Standard time was made necessary by the United States and Canada railway schedules of 1883. Daylight Saving Time was used in World War I to conserve fuel needed to produce electric power. After the war ended the law was repealed. Daylight Saving Time became an option that a few states continued to utilize. World War II brought Daylight Saving Time back into practice, only to be discontinued when the war was over. Daylight Saving Time supporters believe the energy and money savings are real. Even Congress passed a law to reinforce Daylight Saving Time as a critical energy saver. The annual time changes are based on the premise of saving energy and money.

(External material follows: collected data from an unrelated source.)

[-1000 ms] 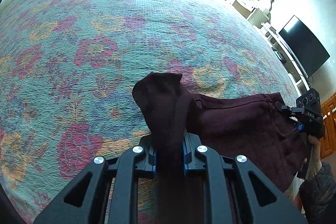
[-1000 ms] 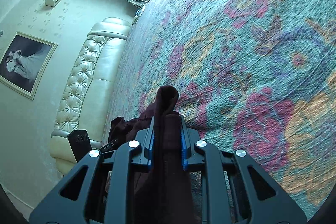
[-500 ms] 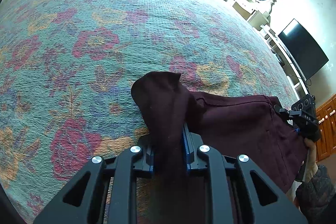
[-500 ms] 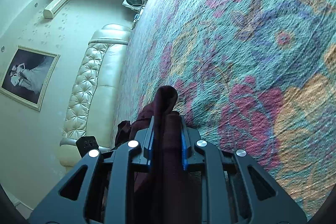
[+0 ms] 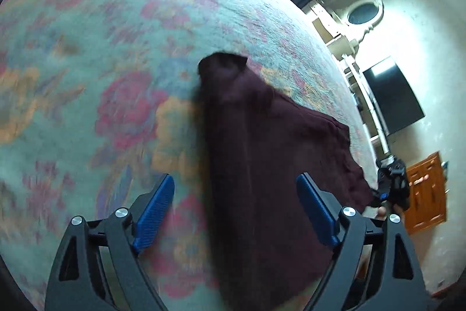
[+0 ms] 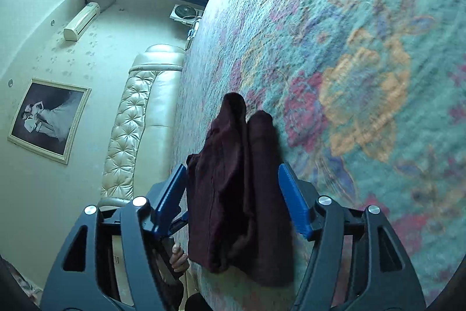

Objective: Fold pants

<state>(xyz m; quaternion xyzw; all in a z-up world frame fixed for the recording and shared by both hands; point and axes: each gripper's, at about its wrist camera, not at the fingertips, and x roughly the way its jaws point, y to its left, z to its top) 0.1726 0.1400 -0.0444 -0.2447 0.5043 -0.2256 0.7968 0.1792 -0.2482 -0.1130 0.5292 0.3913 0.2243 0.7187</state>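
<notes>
Television (image 5: 393, 95) left, portrait (image 6: 48, 120) right

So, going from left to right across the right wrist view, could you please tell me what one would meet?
Framed picture → air conditioner → padded headboard → pants → flowered bedspread.

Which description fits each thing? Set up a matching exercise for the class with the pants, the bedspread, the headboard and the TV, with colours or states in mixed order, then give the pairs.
Things:
1. pants
2. bedspread
3. headboard
4. TV

Descriptions:
A. cream, tufted
B. dark maroon, lying between open jaws
C. black, screen off
D. teal with pink and orange flowers

Pairs: 1-B, 2-D, 3-A, 4-C
</notes>
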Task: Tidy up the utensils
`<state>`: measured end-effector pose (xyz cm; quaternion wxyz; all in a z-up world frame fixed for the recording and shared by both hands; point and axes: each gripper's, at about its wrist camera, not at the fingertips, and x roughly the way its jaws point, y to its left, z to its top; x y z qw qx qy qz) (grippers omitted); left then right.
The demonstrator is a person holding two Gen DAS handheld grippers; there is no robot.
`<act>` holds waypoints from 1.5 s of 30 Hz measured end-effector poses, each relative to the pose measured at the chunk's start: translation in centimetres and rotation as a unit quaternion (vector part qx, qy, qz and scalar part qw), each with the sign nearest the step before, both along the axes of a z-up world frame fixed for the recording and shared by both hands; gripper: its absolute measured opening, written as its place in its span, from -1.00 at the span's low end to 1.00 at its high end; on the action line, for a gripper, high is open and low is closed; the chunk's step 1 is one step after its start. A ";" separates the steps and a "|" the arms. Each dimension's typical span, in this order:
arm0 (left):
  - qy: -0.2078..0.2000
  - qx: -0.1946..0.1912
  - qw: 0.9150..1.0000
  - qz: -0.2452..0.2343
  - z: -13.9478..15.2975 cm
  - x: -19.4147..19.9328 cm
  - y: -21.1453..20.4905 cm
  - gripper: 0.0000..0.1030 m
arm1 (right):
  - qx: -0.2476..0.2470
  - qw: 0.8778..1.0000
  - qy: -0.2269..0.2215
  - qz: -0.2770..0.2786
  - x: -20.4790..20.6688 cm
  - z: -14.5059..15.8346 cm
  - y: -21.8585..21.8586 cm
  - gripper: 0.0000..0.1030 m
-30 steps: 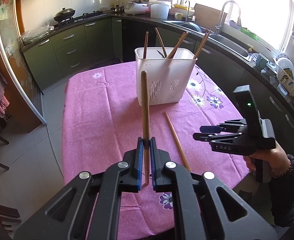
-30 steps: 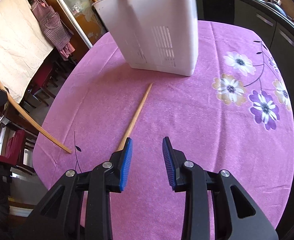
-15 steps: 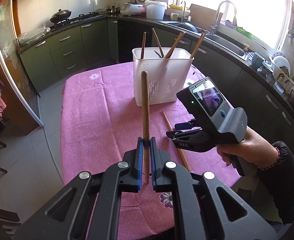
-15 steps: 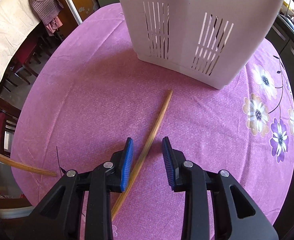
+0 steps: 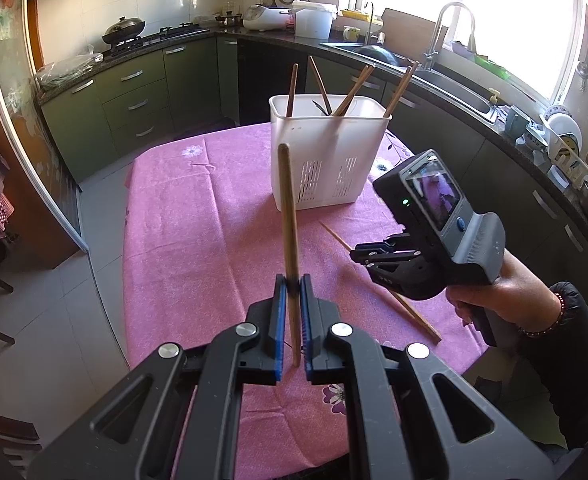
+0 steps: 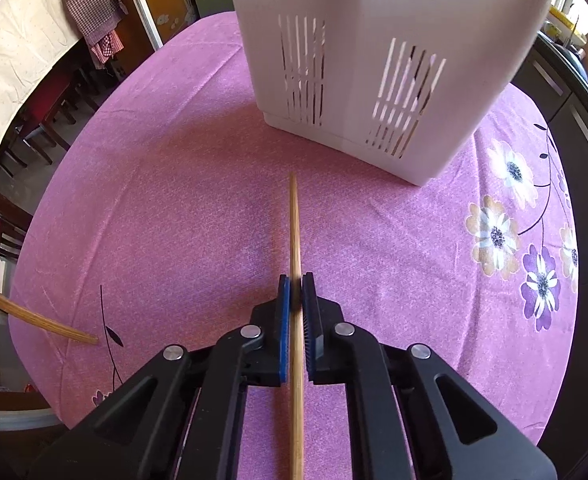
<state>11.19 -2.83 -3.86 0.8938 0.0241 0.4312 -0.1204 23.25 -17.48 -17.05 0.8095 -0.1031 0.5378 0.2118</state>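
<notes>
A pink tablecloth (image 6: 174, 200) printed with purple-and-white flowers carries a white slotted basket (image 6: 373, 60) and tan chopsticks (image 6: 295, 232).

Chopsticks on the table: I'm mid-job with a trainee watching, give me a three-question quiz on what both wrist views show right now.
1. True or false: the left gripper holds its dark chopstick lying flat on the pink tablecloth.
2. The right gripper is: A) open above the light chopstick; B) shut on it; C) inside the white holder.
3. Fill in: the chopsticks already sorted stand in the white ____.

Key: 1 false, it sticks up clear of the cloth. 2 B, the jaws have just closed on it, and it looks to be down at the cloth. 3 holder.
</notes>
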 end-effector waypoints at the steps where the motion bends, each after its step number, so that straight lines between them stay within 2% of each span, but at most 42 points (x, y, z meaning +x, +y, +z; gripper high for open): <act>1: 0.001 0.000 1.000 0.001 0.0 0.0 0.0 -0.87 | 0.008 1.000 -0.009 -0.001 -0.3 0.9 -0.6 -0.87; 10: 0.001 0.005 1.000 0.004 -0.1 0.2 -0.1 -0.86 | 0.082 0.990 -0.114 -0.012 -4.9 9.4 -5.7 -0.87; 15: 0.001 0.009 1.000 0.003 0.0 0.0 -0.3 -0.86 | 0.106 0.982 -0.156 -0.014 -9.3 11.9 -8.2 -0.87; 20: -0.001 0.012 1.000 0.003 0.0 -0.3 -0.5 -0.86 | 0.119 0.976 -0.180 -0.023 -13.1 12.8 -10.3 -0.87; 25: 0.000 0.016 1.000 0.004 0.0 -0.5 -0.6 -0.86 | 0.126 0.974 -0.185 -0.025 -14.8 12.9 -11.3 -0.87; 45: -0.004 0.021 1.000 -0.001 0.4 -0.9 -1.0 -0.87 | 0.138 0.973 -0.183 -0.016 -14.5 13.1 -11.0 -0.87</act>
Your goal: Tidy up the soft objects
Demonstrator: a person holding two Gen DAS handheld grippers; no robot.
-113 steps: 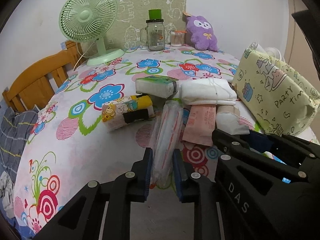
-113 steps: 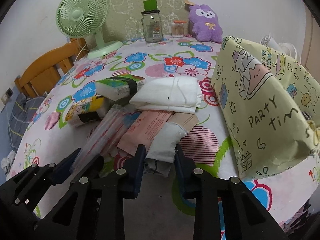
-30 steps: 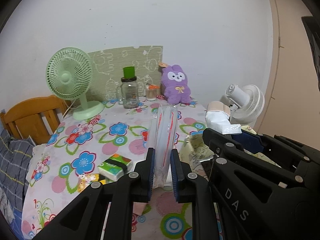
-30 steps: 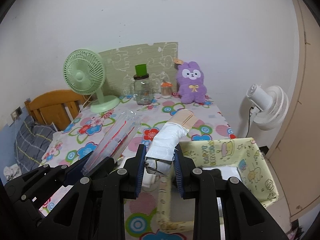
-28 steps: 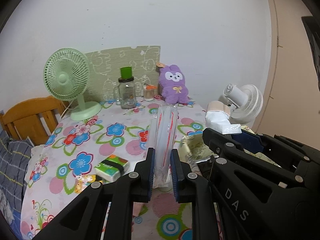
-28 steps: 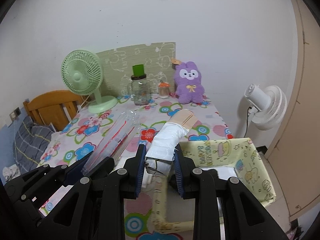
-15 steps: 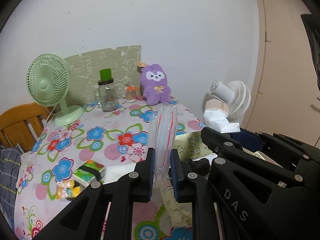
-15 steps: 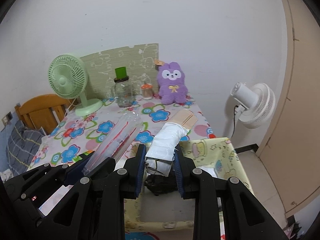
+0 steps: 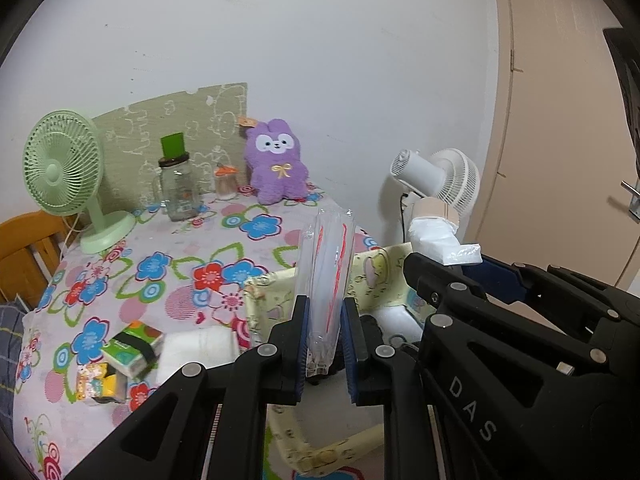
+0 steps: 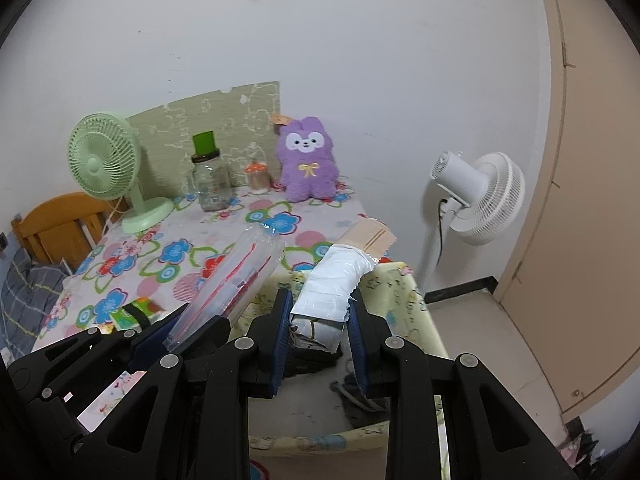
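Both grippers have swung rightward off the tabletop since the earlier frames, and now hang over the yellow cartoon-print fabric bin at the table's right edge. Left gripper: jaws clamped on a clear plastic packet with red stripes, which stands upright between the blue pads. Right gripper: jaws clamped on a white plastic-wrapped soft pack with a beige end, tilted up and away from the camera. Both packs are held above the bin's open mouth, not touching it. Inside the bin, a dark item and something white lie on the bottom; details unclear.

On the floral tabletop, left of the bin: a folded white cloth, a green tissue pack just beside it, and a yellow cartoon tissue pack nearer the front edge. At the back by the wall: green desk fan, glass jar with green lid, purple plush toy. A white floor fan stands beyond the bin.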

However, most studies on this subject have found that energy consumption increases rather than decreases. In “Time to Fall Back From Daylight Savings Time”, William Shugart II
2 presented the results of a study from the University of California that “…showed a small but nevertheless statistically significant increase in residential electricity demand during the months when Daylight Saving Time was in effect…” resulting...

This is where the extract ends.